[Required action]: Take the data below and extract the lines from the one with "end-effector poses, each" to the one with "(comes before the", inclusive, exactly as written.

::: The data

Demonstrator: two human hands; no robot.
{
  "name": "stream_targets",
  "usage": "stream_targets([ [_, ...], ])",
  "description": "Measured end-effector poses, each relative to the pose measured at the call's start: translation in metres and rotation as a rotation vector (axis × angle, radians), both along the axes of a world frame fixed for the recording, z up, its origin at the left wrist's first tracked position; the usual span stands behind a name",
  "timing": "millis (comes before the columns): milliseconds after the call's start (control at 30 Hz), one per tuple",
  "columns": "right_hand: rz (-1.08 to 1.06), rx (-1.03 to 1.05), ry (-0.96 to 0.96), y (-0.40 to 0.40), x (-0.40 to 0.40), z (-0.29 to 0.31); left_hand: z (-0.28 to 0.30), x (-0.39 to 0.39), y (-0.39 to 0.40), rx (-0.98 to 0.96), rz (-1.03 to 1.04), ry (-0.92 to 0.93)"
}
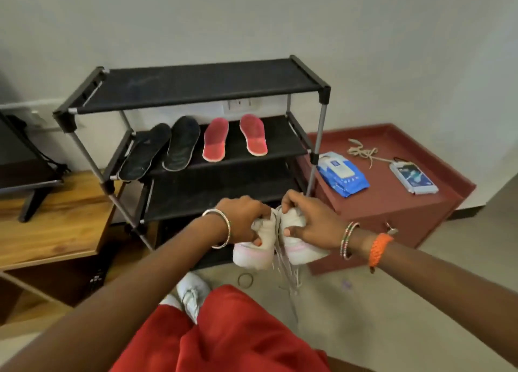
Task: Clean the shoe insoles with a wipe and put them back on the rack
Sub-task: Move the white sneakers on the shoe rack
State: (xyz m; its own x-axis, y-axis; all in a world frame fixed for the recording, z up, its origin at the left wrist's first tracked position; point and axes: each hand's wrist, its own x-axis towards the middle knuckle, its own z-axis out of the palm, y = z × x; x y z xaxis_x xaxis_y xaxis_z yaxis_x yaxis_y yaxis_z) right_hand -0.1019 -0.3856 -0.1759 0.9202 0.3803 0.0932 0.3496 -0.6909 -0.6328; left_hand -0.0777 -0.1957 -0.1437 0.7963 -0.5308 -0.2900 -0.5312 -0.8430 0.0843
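Against the wall stands the black shoe rack (196, 87), and on its second shelf lie four insoles: two black insoles (159, 148) to the left and two red insoles (234, 137) to the right, flat and side by side, none touching a hand. Whether they have been wiped cannot be told; they look dry and in place, so by my reading either that part is done or it has not begun. No wipe is out in either hand.

Right of the rack sits a red-brown cabinet (392, 203), and on its top a blue wipes pack (343, 174) lies just beside the rack's leg, with a second flat packet (413, 176) and a knotted cord (361, 151) farther right. The wipes are well apart from both hands, up and to the right of them.

Below the lower shelves, in front of the rack, a pair of white shoes (276, 245) is held up, laces dangling. The left hand (241, 221) grips the left shoe with fingers curled into its opening; the right hand (311, 220) pinches the right shoe the same way. My judgement: the shoes' own insoles are still to come out, so most work remains. The insoles on the shelf lie above and beyond the hands.
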Motion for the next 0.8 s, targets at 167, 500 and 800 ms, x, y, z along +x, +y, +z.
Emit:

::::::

[Result below]:
  "description": "Measured end-effector poses, each relative to the pose measured at the call's start: translation in metres and rotation as a rotation vector (axis × angle, radians), both along the axes of a world frame fixed for the recording, z up, its origin at the left wrist's first tracked position; the usual span stands behind a name",
  "timing": "millis (comes before the columns): milliseconds after the call's start (control at 30 Hz), one per tuple",

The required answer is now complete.